If not, the code in that branch is a decent start--take a look at what was added for the annotate tag and treat the text recognized between start and end comment tags the same way. It's recognizing the comment tags that's the hard part. <!-- and --> are asymmetrical (and not orthogonal w/ respect to the rest of html) and parsing them may lead to grief, madness, and atonal music.

Or you could wait until I shake loose at work and have some time to work on it again.


robert added on 2009-05-30 15:24:38:
Yes, I saw your code, but one of my main wishes was to make it easier to convert existing html documentation to wiki format, your solution does not do this as I would have to parse the code and wrap the comments in 'annotate' tags. In addition I wanted the comments to be passed to the browser as one of the main uses was to include copyright/license info.

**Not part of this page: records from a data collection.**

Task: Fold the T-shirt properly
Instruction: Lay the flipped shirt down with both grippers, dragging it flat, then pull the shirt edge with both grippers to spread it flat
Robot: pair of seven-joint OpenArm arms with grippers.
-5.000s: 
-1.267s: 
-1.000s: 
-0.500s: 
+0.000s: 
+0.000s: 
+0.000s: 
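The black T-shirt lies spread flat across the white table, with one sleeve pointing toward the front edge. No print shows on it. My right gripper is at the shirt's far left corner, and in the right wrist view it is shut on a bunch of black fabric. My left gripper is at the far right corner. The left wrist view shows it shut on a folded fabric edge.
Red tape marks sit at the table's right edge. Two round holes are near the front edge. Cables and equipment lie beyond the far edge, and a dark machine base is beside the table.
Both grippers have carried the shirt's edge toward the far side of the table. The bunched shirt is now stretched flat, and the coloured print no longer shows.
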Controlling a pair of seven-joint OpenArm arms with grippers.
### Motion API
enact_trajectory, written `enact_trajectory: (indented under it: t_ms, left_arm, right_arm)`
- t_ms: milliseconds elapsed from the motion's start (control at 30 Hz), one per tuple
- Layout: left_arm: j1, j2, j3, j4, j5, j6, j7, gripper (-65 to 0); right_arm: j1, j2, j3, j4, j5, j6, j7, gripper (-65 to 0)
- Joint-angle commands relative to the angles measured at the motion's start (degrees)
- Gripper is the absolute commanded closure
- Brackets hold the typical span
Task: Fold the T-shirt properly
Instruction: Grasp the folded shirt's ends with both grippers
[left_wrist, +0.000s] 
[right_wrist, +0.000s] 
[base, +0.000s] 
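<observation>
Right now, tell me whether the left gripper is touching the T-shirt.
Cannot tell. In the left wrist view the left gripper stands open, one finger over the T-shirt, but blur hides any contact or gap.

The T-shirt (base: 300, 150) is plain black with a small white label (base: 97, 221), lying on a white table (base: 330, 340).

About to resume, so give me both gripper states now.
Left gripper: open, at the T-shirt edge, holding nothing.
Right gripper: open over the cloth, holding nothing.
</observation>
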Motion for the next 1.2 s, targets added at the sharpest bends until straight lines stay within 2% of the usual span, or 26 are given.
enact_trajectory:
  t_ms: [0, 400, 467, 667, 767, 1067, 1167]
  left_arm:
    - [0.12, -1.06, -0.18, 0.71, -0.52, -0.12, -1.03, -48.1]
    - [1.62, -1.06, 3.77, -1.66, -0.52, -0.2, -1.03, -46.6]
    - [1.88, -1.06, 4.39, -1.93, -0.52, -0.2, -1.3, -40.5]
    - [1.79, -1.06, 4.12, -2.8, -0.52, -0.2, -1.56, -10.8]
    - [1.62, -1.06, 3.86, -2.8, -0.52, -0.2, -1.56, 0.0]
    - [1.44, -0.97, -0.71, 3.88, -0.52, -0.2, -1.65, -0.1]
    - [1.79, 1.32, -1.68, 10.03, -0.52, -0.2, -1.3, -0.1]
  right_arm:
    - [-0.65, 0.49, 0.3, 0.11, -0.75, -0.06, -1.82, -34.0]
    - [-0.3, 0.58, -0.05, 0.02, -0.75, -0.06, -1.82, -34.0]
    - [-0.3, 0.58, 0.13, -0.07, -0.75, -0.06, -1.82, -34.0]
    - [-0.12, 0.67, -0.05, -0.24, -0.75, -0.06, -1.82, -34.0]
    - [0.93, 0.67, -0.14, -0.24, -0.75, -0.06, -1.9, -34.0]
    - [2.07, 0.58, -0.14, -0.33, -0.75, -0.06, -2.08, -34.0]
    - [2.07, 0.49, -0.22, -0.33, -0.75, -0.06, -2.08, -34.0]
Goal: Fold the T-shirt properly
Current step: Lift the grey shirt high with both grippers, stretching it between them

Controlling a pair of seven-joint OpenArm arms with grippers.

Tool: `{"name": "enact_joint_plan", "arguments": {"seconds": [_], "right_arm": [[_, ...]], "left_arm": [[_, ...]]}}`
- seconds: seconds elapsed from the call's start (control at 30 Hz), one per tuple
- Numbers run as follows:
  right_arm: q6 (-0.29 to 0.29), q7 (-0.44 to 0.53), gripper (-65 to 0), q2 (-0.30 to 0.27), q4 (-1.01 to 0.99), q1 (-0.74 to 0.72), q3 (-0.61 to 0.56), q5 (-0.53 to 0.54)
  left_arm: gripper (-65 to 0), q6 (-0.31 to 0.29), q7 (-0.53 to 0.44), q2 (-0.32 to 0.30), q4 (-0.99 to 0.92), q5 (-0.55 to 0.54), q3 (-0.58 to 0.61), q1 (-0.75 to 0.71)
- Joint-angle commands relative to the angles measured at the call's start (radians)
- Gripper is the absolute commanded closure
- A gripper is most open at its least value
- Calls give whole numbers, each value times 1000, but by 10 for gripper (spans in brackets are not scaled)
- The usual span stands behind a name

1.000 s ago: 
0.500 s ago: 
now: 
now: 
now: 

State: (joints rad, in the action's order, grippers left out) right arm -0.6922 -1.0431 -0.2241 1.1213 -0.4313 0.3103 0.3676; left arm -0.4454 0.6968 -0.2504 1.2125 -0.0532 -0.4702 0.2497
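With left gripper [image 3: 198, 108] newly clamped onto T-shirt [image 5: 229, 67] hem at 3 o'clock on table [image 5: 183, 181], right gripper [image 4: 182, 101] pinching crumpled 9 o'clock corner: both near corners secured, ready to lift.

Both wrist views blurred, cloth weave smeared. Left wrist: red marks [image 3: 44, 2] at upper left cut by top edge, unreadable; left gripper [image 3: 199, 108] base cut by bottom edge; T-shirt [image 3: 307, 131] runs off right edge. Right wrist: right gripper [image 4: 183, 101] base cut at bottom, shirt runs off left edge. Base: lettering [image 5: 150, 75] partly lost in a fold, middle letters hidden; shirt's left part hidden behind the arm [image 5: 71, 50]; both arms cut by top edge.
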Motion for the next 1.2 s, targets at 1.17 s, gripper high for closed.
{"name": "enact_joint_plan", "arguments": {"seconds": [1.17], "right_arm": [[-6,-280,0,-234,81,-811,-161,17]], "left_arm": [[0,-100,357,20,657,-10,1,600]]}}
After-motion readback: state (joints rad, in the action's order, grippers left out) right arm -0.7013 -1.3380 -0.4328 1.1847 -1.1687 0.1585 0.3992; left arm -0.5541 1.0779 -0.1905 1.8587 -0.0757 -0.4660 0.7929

< !-- -- > is standard html/xml markup, so if its madness the whole world is mad :) Why add a new markup when an existing markup already exists? I'm not sure how asymmetry/orthogonality is relevant. Also recognizing comments does not seem to be all that difficult.

I've put a prototype of my own pass-comments code in the robert-exp branch. This branch can be seen working live at JavaScriptShell.


viriketo added on 2011-04-28 10:35:11 UTC:
I'd like something that lets me type text on wiki pages that will not appear in the rendered browser windows.

I don't mind a solution that is not <!-- -->, but the easier it is to type, the better. I want it to keep comments on the information of the page, that I'd read only reading wiki file source.

User Comments:
nobody (claiming to be J Esteves) added on 2012-12-21 08:55:59:
For those editing embedded documentation .wiki files with emacs, comments are also useful to specify file variables. Not sure if other editing tools make a similar use of comments, but surprised this issue persists anyway.